> [Your assignment]: Every line below that holds the word "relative" must be listed.

> [Material to process]:
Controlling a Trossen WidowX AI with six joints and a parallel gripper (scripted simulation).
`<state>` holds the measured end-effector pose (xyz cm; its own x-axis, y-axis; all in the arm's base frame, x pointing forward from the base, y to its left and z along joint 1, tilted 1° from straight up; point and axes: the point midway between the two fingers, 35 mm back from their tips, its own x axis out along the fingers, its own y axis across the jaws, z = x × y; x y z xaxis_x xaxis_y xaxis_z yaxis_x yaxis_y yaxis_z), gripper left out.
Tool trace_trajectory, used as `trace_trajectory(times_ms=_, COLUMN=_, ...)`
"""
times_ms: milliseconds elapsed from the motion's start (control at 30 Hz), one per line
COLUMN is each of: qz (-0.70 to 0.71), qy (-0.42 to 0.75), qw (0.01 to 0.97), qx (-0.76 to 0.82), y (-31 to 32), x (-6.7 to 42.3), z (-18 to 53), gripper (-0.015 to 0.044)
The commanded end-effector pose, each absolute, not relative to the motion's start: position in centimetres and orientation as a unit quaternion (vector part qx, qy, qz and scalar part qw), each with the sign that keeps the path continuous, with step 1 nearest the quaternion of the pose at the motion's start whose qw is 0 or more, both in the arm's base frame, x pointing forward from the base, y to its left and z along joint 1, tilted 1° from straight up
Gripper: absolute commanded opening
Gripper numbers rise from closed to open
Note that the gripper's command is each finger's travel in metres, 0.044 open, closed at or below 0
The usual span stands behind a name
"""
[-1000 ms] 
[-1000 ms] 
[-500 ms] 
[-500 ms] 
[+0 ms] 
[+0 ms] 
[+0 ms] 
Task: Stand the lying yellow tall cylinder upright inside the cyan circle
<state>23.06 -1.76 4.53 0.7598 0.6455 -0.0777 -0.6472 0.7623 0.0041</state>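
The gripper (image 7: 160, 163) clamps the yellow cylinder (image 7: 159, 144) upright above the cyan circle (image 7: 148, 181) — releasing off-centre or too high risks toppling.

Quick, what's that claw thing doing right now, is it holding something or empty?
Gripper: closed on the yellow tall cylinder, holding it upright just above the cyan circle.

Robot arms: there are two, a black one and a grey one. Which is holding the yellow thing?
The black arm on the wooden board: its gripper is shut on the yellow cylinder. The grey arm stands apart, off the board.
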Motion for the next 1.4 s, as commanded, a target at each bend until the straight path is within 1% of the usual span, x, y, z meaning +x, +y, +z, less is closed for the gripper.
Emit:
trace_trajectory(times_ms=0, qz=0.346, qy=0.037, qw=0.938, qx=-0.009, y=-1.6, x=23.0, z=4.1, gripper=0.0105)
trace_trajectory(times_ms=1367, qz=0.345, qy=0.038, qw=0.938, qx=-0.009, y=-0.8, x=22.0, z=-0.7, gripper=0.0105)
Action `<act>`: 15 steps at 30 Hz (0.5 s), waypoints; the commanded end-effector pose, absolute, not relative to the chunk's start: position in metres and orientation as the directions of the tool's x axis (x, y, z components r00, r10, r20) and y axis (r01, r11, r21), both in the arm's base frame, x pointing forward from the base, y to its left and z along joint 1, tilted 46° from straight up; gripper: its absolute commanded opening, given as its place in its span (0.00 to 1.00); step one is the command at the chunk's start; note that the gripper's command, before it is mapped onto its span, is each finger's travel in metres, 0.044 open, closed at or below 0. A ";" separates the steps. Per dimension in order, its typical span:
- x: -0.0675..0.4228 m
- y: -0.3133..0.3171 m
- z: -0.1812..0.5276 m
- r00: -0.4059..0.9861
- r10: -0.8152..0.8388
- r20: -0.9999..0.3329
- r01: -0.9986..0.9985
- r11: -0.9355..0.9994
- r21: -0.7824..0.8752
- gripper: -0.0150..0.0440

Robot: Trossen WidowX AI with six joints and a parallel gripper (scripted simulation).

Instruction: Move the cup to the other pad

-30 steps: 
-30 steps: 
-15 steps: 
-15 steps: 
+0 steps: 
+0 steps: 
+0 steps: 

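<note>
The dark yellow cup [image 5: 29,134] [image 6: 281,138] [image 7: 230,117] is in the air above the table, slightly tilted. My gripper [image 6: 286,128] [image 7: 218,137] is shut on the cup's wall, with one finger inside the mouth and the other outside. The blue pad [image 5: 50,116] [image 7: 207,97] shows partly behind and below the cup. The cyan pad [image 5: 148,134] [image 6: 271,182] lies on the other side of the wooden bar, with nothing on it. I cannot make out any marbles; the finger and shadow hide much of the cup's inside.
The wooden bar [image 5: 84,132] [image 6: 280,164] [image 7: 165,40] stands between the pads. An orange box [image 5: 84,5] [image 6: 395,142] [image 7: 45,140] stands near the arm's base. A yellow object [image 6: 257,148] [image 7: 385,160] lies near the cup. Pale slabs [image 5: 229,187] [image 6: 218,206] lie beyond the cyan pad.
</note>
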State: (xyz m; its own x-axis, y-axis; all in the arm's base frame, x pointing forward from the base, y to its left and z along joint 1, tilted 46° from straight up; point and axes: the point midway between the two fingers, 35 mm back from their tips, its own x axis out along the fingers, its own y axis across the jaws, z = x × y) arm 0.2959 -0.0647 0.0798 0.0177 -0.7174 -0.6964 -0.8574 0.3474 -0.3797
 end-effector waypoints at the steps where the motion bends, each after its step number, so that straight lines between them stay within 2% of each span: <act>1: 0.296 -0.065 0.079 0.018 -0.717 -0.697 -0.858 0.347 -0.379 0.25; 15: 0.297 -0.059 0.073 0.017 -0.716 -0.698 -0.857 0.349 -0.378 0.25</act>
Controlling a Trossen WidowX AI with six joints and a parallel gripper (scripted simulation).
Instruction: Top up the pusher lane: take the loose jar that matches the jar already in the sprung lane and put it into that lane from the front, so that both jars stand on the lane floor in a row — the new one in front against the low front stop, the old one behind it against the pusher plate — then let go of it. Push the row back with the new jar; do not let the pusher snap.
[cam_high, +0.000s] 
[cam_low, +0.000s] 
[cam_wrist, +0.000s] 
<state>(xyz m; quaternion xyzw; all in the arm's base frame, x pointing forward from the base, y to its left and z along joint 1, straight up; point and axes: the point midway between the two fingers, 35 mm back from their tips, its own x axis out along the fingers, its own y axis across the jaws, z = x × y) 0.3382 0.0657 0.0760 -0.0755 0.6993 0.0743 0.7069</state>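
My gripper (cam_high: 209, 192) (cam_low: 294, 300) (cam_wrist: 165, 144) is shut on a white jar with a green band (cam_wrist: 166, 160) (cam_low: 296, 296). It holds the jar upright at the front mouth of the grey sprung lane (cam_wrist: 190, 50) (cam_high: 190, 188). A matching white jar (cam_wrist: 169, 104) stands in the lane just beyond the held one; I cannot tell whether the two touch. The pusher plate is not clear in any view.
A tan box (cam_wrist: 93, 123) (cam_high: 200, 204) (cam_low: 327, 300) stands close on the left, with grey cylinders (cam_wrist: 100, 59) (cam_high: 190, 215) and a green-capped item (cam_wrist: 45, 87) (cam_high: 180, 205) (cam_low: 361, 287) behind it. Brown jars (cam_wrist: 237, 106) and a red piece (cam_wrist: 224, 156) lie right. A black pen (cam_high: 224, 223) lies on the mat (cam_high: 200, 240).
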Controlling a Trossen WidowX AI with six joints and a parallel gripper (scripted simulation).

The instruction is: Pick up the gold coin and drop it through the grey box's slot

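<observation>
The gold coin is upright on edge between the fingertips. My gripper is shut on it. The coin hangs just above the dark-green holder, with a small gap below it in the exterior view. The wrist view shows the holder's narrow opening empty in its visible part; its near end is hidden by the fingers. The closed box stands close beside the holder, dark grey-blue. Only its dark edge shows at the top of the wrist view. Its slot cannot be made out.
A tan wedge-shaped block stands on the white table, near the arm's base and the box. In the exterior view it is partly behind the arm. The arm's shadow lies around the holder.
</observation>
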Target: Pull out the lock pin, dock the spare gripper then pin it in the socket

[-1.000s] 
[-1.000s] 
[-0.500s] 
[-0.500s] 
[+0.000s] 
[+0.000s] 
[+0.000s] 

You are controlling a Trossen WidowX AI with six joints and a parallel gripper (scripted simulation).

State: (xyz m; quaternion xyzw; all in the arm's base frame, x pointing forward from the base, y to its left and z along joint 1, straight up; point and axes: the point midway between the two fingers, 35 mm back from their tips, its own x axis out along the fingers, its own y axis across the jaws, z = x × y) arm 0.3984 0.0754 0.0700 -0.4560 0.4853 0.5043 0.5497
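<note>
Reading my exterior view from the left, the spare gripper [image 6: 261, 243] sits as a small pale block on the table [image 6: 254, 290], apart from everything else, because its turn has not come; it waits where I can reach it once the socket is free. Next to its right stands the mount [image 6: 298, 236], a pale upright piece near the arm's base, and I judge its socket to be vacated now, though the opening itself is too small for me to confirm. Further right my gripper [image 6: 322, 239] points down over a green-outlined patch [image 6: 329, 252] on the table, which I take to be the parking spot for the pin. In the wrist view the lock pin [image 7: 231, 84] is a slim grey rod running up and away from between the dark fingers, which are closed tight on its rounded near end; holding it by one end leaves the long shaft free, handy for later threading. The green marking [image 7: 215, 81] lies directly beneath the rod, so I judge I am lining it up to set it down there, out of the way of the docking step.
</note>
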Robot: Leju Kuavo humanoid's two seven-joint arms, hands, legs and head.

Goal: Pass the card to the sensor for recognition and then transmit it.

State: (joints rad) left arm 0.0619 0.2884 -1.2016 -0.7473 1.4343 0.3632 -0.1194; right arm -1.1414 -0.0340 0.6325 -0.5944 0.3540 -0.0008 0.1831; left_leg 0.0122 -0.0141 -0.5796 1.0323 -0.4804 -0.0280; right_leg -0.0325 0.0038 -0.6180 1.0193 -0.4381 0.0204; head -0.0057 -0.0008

> [Answer to this task]:
The commanded end-effector pose, each absolute, not relative to the motion's start: position in centimetres and orientation as a unit quaternion (vector part qx, qy, qz and scalar part qw), each with the sign that keeps the path continuous, with step 1 nearest the quaternion of the pose at the motion's start whose qw is 0 or more, both in the arm's base frame, x pointing forward from the base, y to its left and z along joint 1, tilted 1° from straight up
Action `<act>`: 15 steps at 30 Hz (0.5 s), waypoints; the commanded end-effector pose, absolute, not relative to the chunk's start: position in metres and orientation as the directions of the tool's x axis (x, y, z components r00, r10, r20) and y axis (r01, r11, r21), both in the arm's base frame, x pointing forward from the base, y to its left and z along joint 1, tilted 46° from straight up; gripper: its absolute commanded opening, given as its place in its span (0.00 to 1.00); step one is the command at the chunk's start; note that the gripper's command, before it is mapped onto its span, is each finger's travel in metres, 0.044 open, closed at or below 0. A ";" separates the steps. Per dimension in order, its typical span:

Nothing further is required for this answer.